What you will do:
Locate, in the data below, the line that contains "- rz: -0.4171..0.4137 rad" and the line that contains "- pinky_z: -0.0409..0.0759"; reproduce exactly those two lines and every line between them, nothing more.

Stored data:
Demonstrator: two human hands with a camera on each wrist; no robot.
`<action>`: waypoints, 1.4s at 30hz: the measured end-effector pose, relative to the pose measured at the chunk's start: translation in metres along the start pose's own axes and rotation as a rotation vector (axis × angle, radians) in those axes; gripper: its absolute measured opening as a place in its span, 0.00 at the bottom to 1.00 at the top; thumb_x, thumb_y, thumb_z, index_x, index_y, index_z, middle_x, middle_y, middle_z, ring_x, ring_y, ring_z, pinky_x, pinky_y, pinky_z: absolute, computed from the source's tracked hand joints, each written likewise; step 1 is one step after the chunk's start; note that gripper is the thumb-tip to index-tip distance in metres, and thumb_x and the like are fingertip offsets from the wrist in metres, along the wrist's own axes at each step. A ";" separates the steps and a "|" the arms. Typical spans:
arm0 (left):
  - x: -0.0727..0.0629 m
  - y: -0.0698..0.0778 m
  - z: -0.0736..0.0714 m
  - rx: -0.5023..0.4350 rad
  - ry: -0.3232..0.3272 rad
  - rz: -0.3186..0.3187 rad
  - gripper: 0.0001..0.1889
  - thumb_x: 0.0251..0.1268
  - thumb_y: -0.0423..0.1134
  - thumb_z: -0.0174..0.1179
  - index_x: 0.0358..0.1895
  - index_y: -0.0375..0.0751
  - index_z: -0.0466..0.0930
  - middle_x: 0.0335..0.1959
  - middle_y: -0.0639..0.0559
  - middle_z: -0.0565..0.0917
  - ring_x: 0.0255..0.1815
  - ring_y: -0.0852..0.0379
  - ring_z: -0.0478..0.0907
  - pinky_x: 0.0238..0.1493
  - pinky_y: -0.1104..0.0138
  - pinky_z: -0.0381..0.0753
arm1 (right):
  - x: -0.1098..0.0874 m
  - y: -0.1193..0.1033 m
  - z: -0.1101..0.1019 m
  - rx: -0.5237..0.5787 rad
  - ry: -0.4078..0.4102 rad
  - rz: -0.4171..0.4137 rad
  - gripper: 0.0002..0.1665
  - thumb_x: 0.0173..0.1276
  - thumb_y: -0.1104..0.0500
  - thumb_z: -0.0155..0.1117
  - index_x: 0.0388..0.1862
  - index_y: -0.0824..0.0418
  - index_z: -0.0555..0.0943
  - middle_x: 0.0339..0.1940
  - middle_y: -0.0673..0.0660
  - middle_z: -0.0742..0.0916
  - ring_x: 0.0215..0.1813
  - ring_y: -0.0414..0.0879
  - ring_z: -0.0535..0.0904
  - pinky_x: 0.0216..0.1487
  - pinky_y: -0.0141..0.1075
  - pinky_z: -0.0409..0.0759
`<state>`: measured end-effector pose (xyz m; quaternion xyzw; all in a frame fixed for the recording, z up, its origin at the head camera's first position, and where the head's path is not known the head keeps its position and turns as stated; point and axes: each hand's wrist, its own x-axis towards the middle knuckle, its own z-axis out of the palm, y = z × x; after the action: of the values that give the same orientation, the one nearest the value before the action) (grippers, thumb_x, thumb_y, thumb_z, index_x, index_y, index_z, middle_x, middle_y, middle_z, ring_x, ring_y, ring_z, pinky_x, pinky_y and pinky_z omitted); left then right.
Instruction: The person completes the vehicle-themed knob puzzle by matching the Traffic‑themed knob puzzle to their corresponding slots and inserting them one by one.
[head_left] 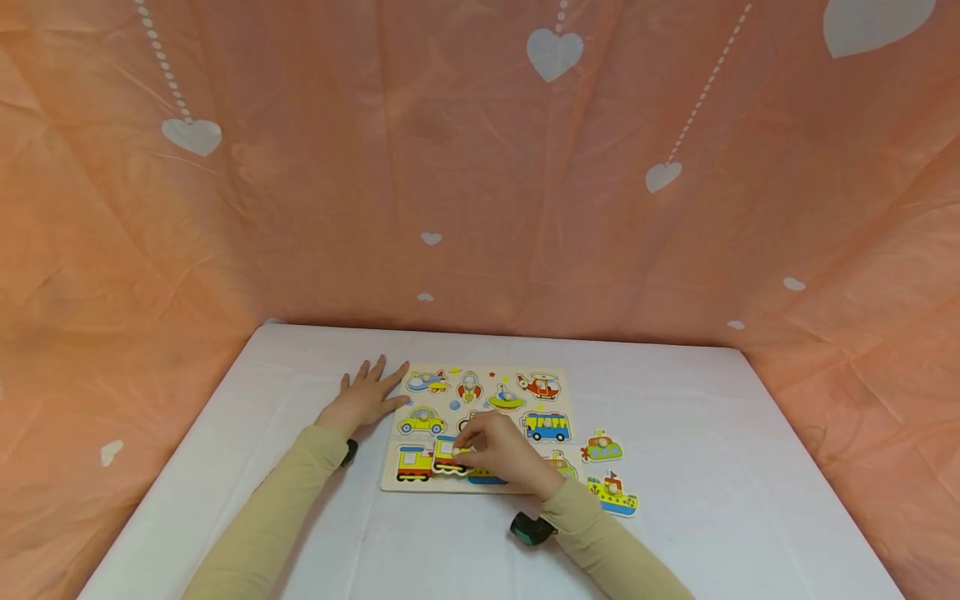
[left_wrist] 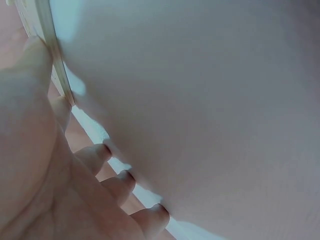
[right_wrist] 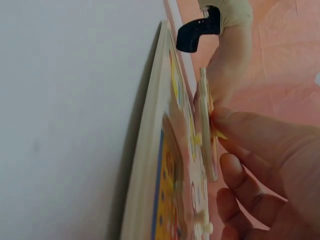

Output below:
  - rz: -0.4171..0.4137 rad
  - gripper: 0.0002..0.1665
  - thumb_x: 0.0173..0.1276
  - thumb_y: -0.1104..0.0500
  - thumb_z: -0.0155..0.1117
  - index_x: 0.0388..0.1862
  - index_y: -0.0824..0.0418
  - index_z: -0.0555..0.0943
  - middle_x: 0.0339..0.1940
  - middle_y: -0.0673..0.0660
  - middle_z: -0.0742..0.0916
  - ring_x: 0.0215..0.1813
  - ring_y: -0.0414..0.0879
  - ring_z: -0.0535..0.0904
  - pinky_x: 0.0216..0.1487
  - pinky_y: -0.0141..0.1075
  - pinky_z: -0.0409..0.0759

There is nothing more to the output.